Capital returned to investors fell to roughly 9% of net asset value in H1 2024, down from ~29% in 2021. At the same time, firms are sitting on an estimated ~30,000 unsold companies worth ~$3.6 trillion. That math stretches hold periods, cools fundraising, and raises the bar for what “performance” means. When you can’t sell at the price you want, you have to show value through operating results buyers will underwrite when the window opens.
A simple way to move faster: Focus → Fund → Scale
Focus the team on the few moves that change the math quickly. Translate strategy into 3 to 5 priorities, clean up roles and handoffs, and impact the first KPIs that prove traction.
Fund the future by unlocking cash and profitability. Tighten pricing and mix where value is clear. Build procurement muscle. Improve cash conversion, especially the order-to-cash steps that slow billing and collection. Decide, explicitly, what gets reinvested and what drops to the bottom line.
Scale the execution so gains compound. Standardize the processes that worked, add lightweight automation, and set a leadership cadence that keeps improvements in place after the quarter ends — enough structure to prevent backsliding without diluting EBITDA with too much investment.
How this shows up in the real world
Two very different companies — one in professional services, one in construction services — came to us with the same underlying problem: outcomes weren’t keeping pace with expectations, and time wasn’t their friend.
We started the same way in both: clarify what matters. In professional services, that meant naming a few growth lanes with the highest probability of return and reshaping the organization so the work could flow. In construction services, it meant getting specific about the blockers to margin — procurement fragmentation, slow cash collection, and decision bottlenecks on projects.
Then we funded the plan from inside the business. The services company shifted delivery to a global team, lowering unit costs without denting quality, and tightened how deals were priced and approved. The construction firm built a real procurement capability and renegotiated supplier relationships; cash collection became a priority with the people and process to match. Finally, we made the improvements stick with simple operating rhythms, dashboards people actually used, and process standards that kept old habits from creeping back.
The professional-services business increased EBITDA by ~50% in 12 months.
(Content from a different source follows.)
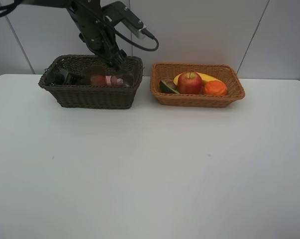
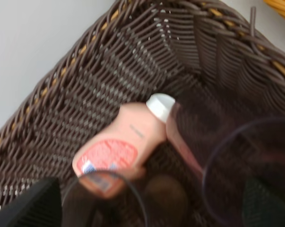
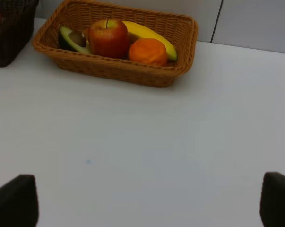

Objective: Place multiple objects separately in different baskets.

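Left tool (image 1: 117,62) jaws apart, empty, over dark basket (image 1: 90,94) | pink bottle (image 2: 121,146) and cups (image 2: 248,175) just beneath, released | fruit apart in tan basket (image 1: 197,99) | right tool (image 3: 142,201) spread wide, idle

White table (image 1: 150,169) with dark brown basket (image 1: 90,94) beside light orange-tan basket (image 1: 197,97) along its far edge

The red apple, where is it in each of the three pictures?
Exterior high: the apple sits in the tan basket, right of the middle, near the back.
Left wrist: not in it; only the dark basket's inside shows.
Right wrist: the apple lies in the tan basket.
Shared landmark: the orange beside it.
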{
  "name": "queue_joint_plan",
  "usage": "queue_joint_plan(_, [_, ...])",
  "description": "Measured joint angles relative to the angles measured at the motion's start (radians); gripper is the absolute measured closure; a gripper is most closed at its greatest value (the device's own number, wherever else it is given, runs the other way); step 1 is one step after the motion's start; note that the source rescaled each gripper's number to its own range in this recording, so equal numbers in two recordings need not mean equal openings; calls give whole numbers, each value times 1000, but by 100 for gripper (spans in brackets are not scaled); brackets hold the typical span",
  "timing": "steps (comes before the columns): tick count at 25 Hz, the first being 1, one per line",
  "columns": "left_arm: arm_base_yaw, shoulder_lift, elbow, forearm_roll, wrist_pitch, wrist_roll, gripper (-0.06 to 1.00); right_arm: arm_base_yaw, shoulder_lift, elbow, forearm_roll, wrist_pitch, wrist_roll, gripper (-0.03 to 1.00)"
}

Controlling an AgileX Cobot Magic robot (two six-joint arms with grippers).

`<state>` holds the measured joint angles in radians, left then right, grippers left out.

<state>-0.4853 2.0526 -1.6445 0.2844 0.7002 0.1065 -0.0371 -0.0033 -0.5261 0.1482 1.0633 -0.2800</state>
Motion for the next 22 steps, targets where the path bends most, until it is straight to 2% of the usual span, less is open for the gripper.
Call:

The construction-services business moved from $0 to $10M+ of EBITDA in 30 months. Different sectors, different levers, same approach: Focus, Fund, Scale.
What this signals to sponsors and buyers
- Underwritable performance — every move tied to measurable KPIs and a plain-English value bridge (change in EBITDA × exit multiple).
- Faster credibility — a 90-day proof of cash impact that sets up a 12–30 month structural lift.
- Alignment that matters — collaboration with your operators; economics that share the upside.
In a market where exits take longer, companies that demonstrate operating momentum — pricing discipline, cost position, cash conversion, and predictable delivery — win attention and better multiples when the window opens. The backlog won’t clear overnight, but progress inside the business is available now.